Ruling for the Landlord, the district court held that there is an exception to the "take one, take all" requirement of the Housing Act, where, as here, the only Section 8 tenants are existing tenants who became Section 8 participants while already tenants. The district court also ruled in favor of the Landlord on the FHA claim. The plaintiffs appealed. Before the appeal was heard, Congress repealed the "take one, take all" provision of the Housing Act.

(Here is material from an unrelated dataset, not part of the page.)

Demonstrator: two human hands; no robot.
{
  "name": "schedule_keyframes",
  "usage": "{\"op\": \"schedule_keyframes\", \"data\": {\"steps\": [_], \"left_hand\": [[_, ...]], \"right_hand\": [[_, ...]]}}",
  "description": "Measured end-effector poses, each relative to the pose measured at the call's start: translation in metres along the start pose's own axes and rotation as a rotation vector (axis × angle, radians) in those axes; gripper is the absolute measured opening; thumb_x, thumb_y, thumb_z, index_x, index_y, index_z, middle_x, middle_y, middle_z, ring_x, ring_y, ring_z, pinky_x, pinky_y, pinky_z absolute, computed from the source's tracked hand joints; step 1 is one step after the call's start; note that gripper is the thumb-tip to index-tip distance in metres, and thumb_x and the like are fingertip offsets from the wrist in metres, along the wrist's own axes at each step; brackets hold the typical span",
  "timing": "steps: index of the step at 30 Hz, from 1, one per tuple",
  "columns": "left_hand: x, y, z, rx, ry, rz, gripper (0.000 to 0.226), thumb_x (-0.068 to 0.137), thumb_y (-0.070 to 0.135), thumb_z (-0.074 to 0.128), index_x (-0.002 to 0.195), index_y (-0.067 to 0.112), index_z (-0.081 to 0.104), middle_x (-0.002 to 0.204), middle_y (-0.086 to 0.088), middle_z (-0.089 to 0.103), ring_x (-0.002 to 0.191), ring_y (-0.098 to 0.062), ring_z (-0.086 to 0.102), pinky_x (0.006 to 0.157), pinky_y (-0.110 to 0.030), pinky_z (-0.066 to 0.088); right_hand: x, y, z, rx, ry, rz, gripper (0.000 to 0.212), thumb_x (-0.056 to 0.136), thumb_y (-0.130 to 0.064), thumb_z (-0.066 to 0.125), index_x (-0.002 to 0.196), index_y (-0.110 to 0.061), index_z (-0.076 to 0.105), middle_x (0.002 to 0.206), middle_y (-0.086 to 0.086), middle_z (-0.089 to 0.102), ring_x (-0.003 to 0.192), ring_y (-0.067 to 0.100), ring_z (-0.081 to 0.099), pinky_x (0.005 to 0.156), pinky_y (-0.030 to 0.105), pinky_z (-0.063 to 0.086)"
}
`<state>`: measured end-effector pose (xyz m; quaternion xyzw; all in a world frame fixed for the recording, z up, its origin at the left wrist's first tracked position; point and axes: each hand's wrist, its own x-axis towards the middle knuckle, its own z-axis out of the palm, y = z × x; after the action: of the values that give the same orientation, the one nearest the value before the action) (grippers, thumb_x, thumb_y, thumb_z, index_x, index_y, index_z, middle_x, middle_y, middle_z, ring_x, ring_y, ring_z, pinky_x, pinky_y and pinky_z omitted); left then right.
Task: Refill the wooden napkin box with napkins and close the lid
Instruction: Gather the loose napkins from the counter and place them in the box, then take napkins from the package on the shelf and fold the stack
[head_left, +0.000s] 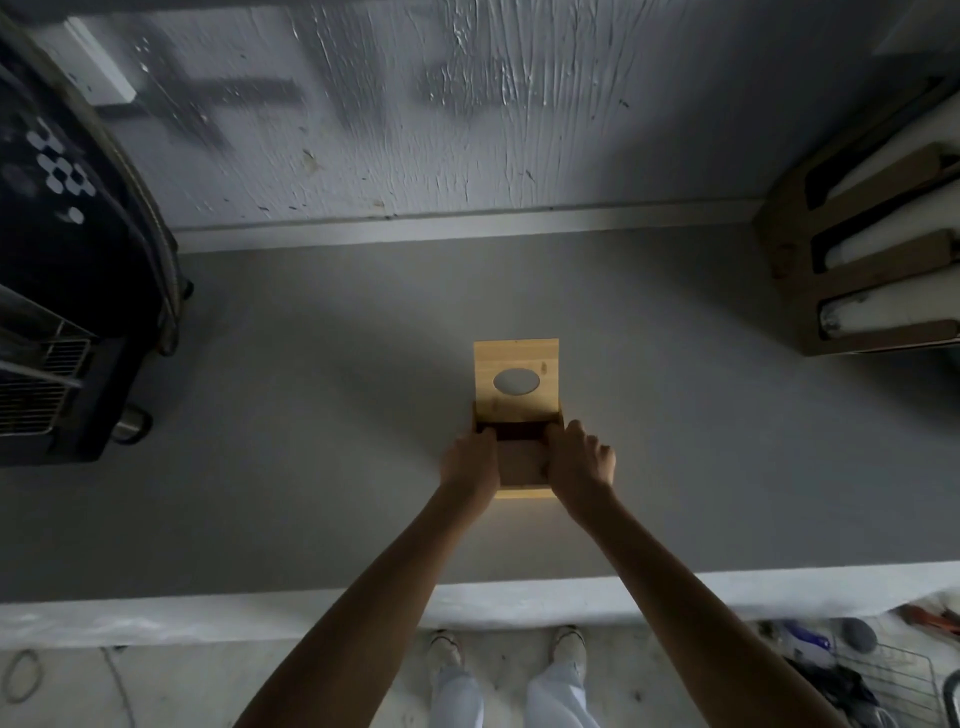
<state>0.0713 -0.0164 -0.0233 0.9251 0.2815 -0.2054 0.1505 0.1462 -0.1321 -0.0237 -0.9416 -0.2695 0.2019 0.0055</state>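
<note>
The wooden napkin box (524, 492) stands on the grey counter (311, 415), a little right of the middle. Its lid (517, 358), with an oval hole, is swung up and back, so the box is open. The inside looks dark brown; I cannot tell whether napkins lie in it. My left hand (470, 462) grips the box's left wall and my right hand (576, 460) grips its right wall, fingers reaching over the rims. No loose napkins are in sight.
A dark appliance with a wire rack (62, 322) fills the counter's left end. A cardboard holder with white rolls (872, 270) leans at the right. The textured grey wall (467, 114) rises behind. Below the counter edge are my feet and a wire basket (883, 675) of clutter.
</note>
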Motion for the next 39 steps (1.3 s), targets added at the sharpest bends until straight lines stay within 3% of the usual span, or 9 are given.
{"op": "schedule_keyframes", "data": {"steps": [11,17,20,22,28,33,35,37,39], "left_hand": [[-0.003,-0.006,-0.001,-0.117,-0.027,-0.025,0.028,0.092,0.014,0.052,0.120,0.011,0.053,0.118,-0.014,0.063,0.109,-0.033,0.060,0.087,-0.042,0.050],[-0.018,-0.020,-0.005,-0.504,0.221,-0.088,0.010,0.092,0.014,0.049,0.099,0.015,0.056,0.089,-0.003,0.062,0.084,-0.023,0.061,0.069,-0.035,0.047],[0.004,-0.032,0.019,-0.960,0.015,-0.115,0.033,0.086,0.045,0.047,0.112,0.026,0.055,0.106,-0.003,0.065,0.103,-0.029,0.062,0.086,-0.048,0.052],[0.010,-0.032,0.036,-1.102,-0.059,-0.138,0.039,0.086,0.048,0.045,0.121,0.034,0.055,0.121,-0.001,0.063,0.114,-0.023,0.060,0.097,-0.050,0.050],[-0.022,-0.016,0.005,-1.274,-0.077,-0.228,0.043,0.101,0.004,0.034,0.138,0.022,0.048,0.118,0.005,0.059,0.099,-0.005,0.056,0.078,-0.016,0.046],[-0.029,-0.022,-0.003,-1.325,-0.128,-0.262,0.043,0.098,0.001,0.040,0.133,0.022,0.052,0.124,-0.007,0.058,0.110,-0.018,0.055,0.091,-0.037,0.044],[-0.033,-0.027,-0.018,-1.294,-0.106,-0.234,0.043,0.098,0.010,0.049,0.139,0.018,0.044,0.126,-0.005,0.049,0.116,-0.022,0.049,0.093,-0.041,0.039],[-0.043,-0.037,-0.044,-1.203,-0.006,-0.224,0.049,0.097,0.022,0.054,0.142,0.011,0.039,0.129,-0.003,0.048,0.126,-0.025,0.048,0.099,-0.042,0.041],[-0.057,-0.053,-0.075,-1.006,0.163,-0.101,0.022,0.096,0.023,0.053,0.113,0.012,0.061,0.111,-0.008,0.064,0.106,-0.026,0.062,0.088,-0.041,0.048]], "right_hand": [[-0.002,0.004,0.000,0.113,-0.010,-0.024,0.020,0.091,-0.019,0.054,0.109,-0.017,0.063,0.105,0.006,0.063,0.091,0.026,0.066,0.077,0.036,0.055],[-0.004,0.043,0.005,0.846,0.191,-0.002,0.033,0.098,-0.032,0.048,0.125,-0.018,0.060,0.130,0.006,0.063,0.115,0.023,0.062,0.091,0.034,0.052],[-0.010,0.045,0.017,1.643,-0.279,0.151,0.067,0.096,-0.059,0.030,0.150,-0.018,0.030,0.155,0.006,0.035,0.141,0.027,0.035,0.116,0.047,0.030],[-0.009,0.043,0.018,1.829,-0.476,0.146,0.082,0.091,-0.070,0.015,0.148,-0.014,0.033,0.149,0.010,0.045,0.138,0.029,0.042,0.115,0.046,0.033],[-0.016,0.029,0.024,1.674,-0.350,0.040,0.064,0.101,-0.053,0.013,0.136,-0.016,0.052,0.132,0.011,0.062,0.126,0.024,0.056,0.105,0.039,0.045],[-0.020,0.037,0.017,1.592,-0.416,0.084,0.075,0.089,-0.070,0.030,0.146,-0.020,0.039,0.150,0.005,0.045,0.139,0.026,0.041,0.115,0.047,0.033],[-0.019,0.036,0.003,1.357,-0.249,0.068,0.063,0.097,-0.055,0.036,0.144,-0.013,0.041,0.150,0.006,0.043,0.140,0.031,0.038,0.116,0.045,0.031],[-0.018,0.028,-0.021,1.071,-0.003,-0.062,0.040,0.101,-0.034,0.041,0.130,-0.009,0.056,0.132,0.013,0.059,0.124,0.031,0.055,0.106,0.045,0.044],[-0.026,0.012,-0.060,0.867,0.179,-0.118,0.033,0.099,-0.030,0.048,0.125,-0.014,0.060,0.126,0.009,0.065,0.115,0.025,0.062,0.095,0.044,0.052]]}}
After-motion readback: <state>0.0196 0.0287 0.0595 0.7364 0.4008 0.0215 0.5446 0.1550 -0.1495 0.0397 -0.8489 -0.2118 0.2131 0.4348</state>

The U.S. Court of Appeals, Second Circuit, upheld the lower court’s decision as far as the exception to the "take one, take all" requirement, pointing out that to hold otherwise would punish landlords who, as here, chose not to evict tenants who became Section 8 participants during their tenancy. As for the plaintiffs’ claims under the FHA, the court first addressed the issue of whether Section 8 participation was a reasonable accommodation required under the FHA. Stating that "the burdens of Section 8 participation are substantial enough that participation should not be forced on landlords, either as an accommodation to handicap or otherwise," the court held that Section 8 participation constituted "unreasonable costs,’ an ‘undue hardship,’ and a ‘substantial burden,’" which are not required under the FHA’s reasonable accommodation provision.

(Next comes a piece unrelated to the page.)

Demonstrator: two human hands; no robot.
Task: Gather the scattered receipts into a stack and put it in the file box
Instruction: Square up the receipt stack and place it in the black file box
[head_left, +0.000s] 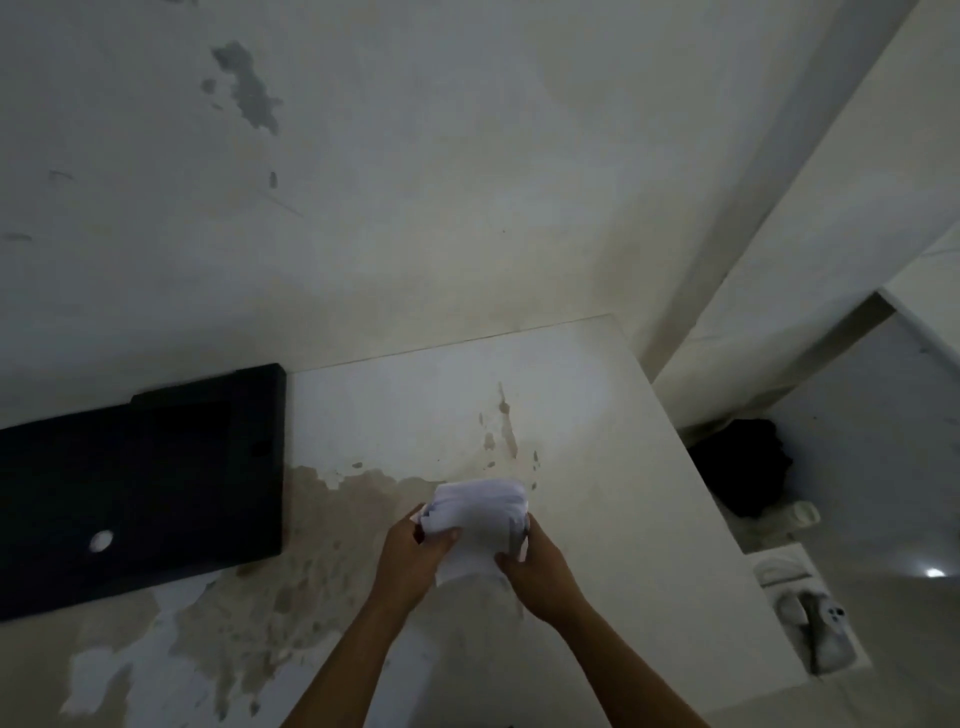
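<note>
A bunch of white receipts (480, 519) is held upright above the worn white table (597, 467), near its middle. My left hand (415, 556) grips the bunch from the left, thumb across its front. On the right side my right hand (535, 564) holds the papers' edge, fingers curled behind them. A black file box (140, 493) lies flat on the table's left part, about a hand's width left of the receipts; a small round hole shows in its front face.
The wall rises right behind the table. The table's right edge drops to a floor strip with a dark bundle (743, 467), a small white cup (805, 514) and an open white box holding grey items (815, 618).
</note>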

The court then tackled the more basic question - regardless of its reasonableness, whether a landlord’s participation in the Section 8 program should be considered an "accommodation" under the FHA. Usually, in accommodation cases, the disabled person claims he requires a specific accommodation in connection with a particular disability. However, in Salute, the plaintiffs argued that their handicaps created their poor economic status and that they therefore were entitled to an accommodation (the Landlord’s participation in the Section 8 program) to remedy their financial situation. The court specifically stated that the FHA addresses "the accommodation of handicaps, not the alleviation of economic disadvantages that may be correlated with having handicaps." Two examples were given of situations in which a reasonable accommodation would be required (and in which it is the handicap which is accommodated): lifting a no-pets rule to permit use of a seeing-eye dog and waiving a first-come, first-served parking policy to accommodate a person with multiple sclerosis.
For those interested, Judge Calabresi disagreed with all of the majority’s points and wrote a lengthy dissent.
Salute v. Stratford Greens Garden Apartments, 136 F.3d 293, (2d Cir. N.Y. 1998).